Behaviors of White-Throated Swifts

1. Chase without Contact

Sure, you can call me

Fast if it makes you feel

Better. Say it

As if it were a bad thing, as if

It weren’t part

Of the attraction.

It’s all right. Thrill

And insult live cheek by jowl

In this field. No ill-will,

No hard feelings. In these urban canyons’

Relentless gray,

Even a black and white bird stands

Out as a slash of color, and the color

Is speed, is swiftness.

You can call me what you like, look at the dashing

Figure I cut across these rooftops, call me

Metonymic; mimic

Me. Call me mimetic, call

Me trouble, call me what

You call what’s just beyond your reach, your fleet

Wings’ each beat—keep calling

Across the shrilling sky. I’m willing To listen.

Call me fast

And never stop calling.

Follow me, we are

Born for this, all-supple, all

Subtle, supremely responsive, rising

Into mist, into a metaphysics only we

Can understand, alas,

Alacrity, but how

Can you miss me

If I never go away?

2. Screaming Party

Odd birds.
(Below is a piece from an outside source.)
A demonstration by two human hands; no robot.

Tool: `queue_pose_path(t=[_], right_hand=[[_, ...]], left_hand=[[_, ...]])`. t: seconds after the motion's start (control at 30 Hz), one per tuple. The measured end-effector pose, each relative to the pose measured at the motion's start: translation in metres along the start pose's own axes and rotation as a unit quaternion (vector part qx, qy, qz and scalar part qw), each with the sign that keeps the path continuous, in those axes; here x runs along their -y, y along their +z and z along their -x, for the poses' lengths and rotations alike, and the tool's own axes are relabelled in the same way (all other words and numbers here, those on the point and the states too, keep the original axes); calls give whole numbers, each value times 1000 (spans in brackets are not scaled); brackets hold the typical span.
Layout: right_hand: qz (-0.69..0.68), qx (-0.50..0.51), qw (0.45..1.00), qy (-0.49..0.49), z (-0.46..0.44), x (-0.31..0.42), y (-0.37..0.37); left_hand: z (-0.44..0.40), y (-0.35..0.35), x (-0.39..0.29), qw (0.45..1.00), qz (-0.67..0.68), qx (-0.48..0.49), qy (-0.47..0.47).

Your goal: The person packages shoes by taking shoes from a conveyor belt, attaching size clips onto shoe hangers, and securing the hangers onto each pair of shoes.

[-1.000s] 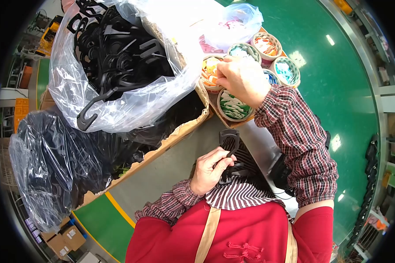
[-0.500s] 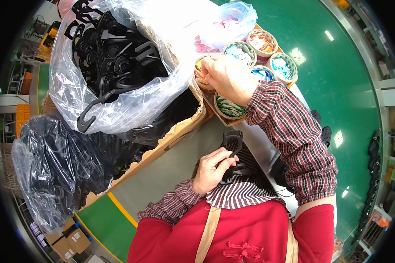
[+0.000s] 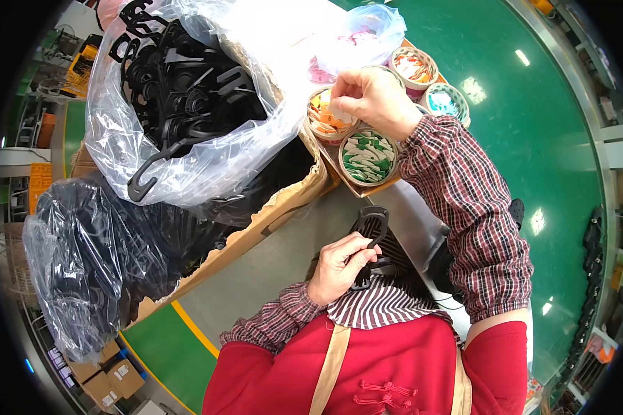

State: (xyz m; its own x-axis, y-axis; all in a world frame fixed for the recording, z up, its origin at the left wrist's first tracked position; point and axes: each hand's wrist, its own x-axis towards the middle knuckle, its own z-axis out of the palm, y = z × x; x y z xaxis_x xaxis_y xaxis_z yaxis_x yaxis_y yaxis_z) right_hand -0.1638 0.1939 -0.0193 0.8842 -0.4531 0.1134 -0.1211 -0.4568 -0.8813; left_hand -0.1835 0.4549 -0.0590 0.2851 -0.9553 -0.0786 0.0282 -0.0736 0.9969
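Right of a clear plastic bag [image 3: 211, 169] of black plastic hangers [image 3: 187, 93], pinches a black plastic open-framed piece [image 3: 374, 225] in the left hand [image 3: 338, 268] — thumb against fingers. Farther right, bunches the right hand's [image 3: 381, 102] fingertips over a round tub [image 3: 331, 140] of orange and yellow pieces — cannot tell whether gripping one.
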Motion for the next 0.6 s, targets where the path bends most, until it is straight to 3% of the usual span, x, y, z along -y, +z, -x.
queue_pose_path(t=[0.23,0.6], right_hand=[[-63,0,997,44,1,-4,-4],[155,-77,983,-59,9,-13,7]], left_hand=[[3,6,-2,1000,-7,-3,15],[9,14,-5,1000,-1,-3,19]])
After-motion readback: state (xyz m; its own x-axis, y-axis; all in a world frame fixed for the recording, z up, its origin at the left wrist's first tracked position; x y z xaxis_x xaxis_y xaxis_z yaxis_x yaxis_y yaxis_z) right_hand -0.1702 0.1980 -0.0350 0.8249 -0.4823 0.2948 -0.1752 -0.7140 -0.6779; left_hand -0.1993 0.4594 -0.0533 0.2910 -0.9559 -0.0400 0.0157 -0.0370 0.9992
Nobody knows precisely why

We do these things. We only know that there

Are impulses, and there are rules. We fly

In flocks, big ones, a thousand sometimes, air

Made solid, air made feathered, air made noise,

Made boisterous laughter. Slowing down is not

An option. Yet one certainly enjoys

This fractal billowing, the social knot;

One’s lifted up by kinship. Foraging

Alone is not enough. A critical mass

Of aeronauts, of extroverts, we sing

Badly, but with exuberance, a brass

Ensemble with one mind and infinite

Voices. The sky is vast. We speak for it

3. Chase with Contact

Think fast. Think, think. Think speed, think elegant

Acceleration. Think ascension, think

Celerity, think feathered bullet, sent

From somewhere into somewhere. Who’s content

To settle, to give love unearned? Don’t blink

Or you might miss me. Oh, I’m fast all right,

You think you’ve got me: think again. Think no

Rest for the wicked.This could be a fight

For primacy, or a flirtation. Might

Be both. In either case, though, we both know

We’re thinking the same thing. The nip, the nape,

The aerial tumble and the rush of air

Our lives are. There’s a predetermined shape

To it: now I am yours. Now I escape.

It isn’t you, it’s me. It’s us. Not fair,

But there it is. No one can fly entwined

For long. We are committed to our speed.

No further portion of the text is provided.